Weight matters. Battery weight is an inherent disadvantage to EV efficiency, just like the electric grid losses are, just like the need to tap the energy on board and conduct the chemical reaction on the fly is an inherent disadvantage to ICE efficiency.

Any person who ignores such an obvious, major factor is no engineer. He is merely a regurgitator of propaganda, insisting on the right to declare major factors irrelevant as it suits his bullet points, and not worth my time. All your protestations of sincerity interspersed with personal insults don't make this conversation any more rewarding, either.

If the incredibly heavy component is necessary to one system but not the other, and you're comparing the efficiency of one to the other, of course weight is a factor.
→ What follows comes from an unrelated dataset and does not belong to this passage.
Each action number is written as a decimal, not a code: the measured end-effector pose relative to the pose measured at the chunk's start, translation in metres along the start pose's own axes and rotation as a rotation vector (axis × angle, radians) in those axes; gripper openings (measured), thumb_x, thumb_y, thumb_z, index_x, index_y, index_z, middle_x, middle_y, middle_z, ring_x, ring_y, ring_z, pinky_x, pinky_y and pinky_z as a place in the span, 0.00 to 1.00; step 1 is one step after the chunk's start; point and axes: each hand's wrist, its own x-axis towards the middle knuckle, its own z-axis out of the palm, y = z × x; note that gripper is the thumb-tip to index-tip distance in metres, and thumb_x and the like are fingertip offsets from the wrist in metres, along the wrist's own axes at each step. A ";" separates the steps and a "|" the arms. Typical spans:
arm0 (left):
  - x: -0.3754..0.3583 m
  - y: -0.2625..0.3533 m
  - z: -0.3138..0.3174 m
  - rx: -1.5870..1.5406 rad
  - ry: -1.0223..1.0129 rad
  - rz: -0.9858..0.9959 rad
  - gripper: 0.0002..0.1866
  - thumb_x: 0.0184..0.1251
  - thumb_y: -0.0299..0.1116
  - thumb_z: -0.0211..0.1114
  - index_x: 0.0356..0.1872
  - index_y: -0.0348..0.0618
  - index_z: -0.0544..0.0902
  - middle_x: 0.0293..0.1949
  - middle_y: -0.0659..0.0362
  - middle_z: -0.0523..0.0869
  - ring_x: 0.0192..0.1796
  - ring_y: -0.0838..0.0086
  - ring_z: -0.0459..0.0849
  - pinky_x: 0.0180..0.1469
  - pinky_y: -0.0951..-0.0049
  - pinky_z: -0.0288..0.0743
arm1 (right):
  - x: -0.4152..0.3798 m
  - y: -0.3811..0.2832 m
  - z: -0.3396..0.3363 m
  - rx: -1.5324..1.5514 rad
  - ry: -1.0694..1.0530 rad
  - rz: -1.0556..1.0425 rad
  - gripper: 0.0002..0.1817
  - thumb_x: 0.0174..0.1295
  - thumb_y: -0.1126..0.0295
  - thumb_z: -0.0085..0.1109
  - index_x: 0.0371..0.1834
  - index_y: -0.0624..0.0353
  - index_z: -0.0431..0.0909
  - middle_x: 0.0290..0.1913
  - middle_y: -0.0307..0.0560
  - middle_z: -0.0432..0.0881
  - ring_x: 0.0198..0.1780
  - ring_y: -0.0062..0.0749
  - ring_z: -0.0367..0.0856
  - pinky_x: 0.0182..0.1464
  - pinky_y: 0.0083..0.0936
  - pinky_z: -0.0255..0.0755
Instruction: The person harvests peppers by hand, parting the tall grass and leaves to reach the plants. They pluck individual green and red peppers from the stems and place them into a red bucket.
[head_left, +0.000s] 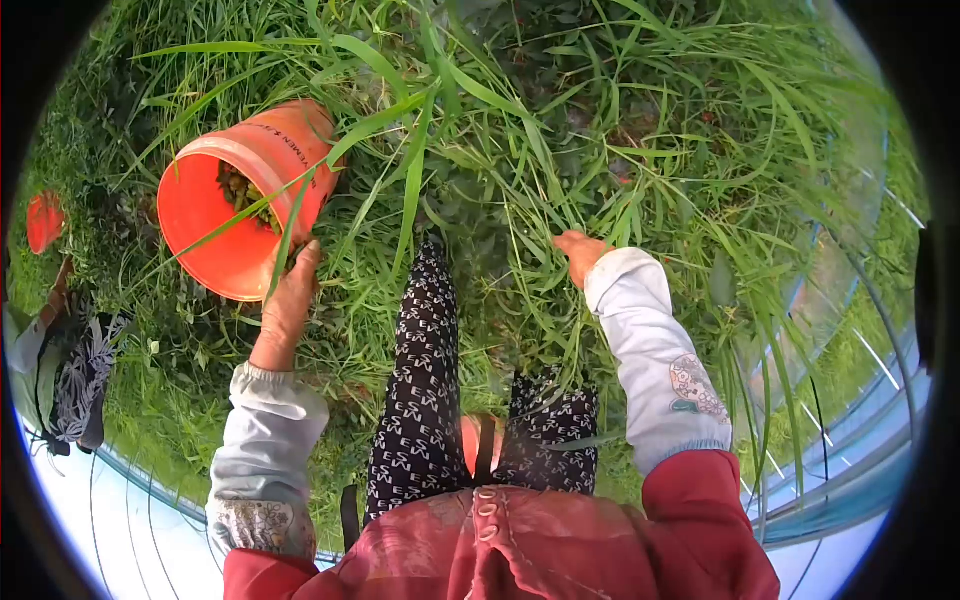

Mass never factors itself out and you can't factor it out either. It weighs heavily. You don't even need an armchair engineer to explain that to you. Go ask a kindergartner to do it.

You remind me more of Goober, by the way. Gomer didn't tend to stick so hard to his guns unless he was actually right about something.
 
I am not talking out my ass, there are gaps in your mental model of EV's.

Ugh... Go back and read the data provided in the thread.

Seriously, we'd be better off as a species if those who didn't know what they're talking about would just acknowledge it rather than pretending like they do.

Yay - you bought a Tesla and took advantage of other people's money! Congrats! It does NOT make you an expert. I've run the numbers. I've had my team explore the studies. I've commissioned EPRI studies and have won awards. I've been a member of nearly every major coalition on the topic.

Part 1 - you are comparing gasoline to STORED energy. If you compare gasoline to the fuel to generate that energy, you would see that your efficiency numbers evaporate. Even most of the religious believers now accept that. In the "real world", it takes more energy to move heavier things. Put 3 300lb linebackers in your Chevette and you'll notice it'll take more energy to move your car. Weight matters! (not to mention the road wear and tear, safety, and insurance implications that are being paid for by others)

Part 2 - You are talking about the externalities of acquiring the fuel - this is pretty much a wash, but it's WAY worse for intermittent sources. Nukes are best, then hydro, then nat gas... Your "studies" cut out relevant pieces of data. If they didn't, they would get more accurate results. My teams and I have validated them.
Your "break-even" points rely on the same subsidies that you're ignoring. All-in costs are all that matter.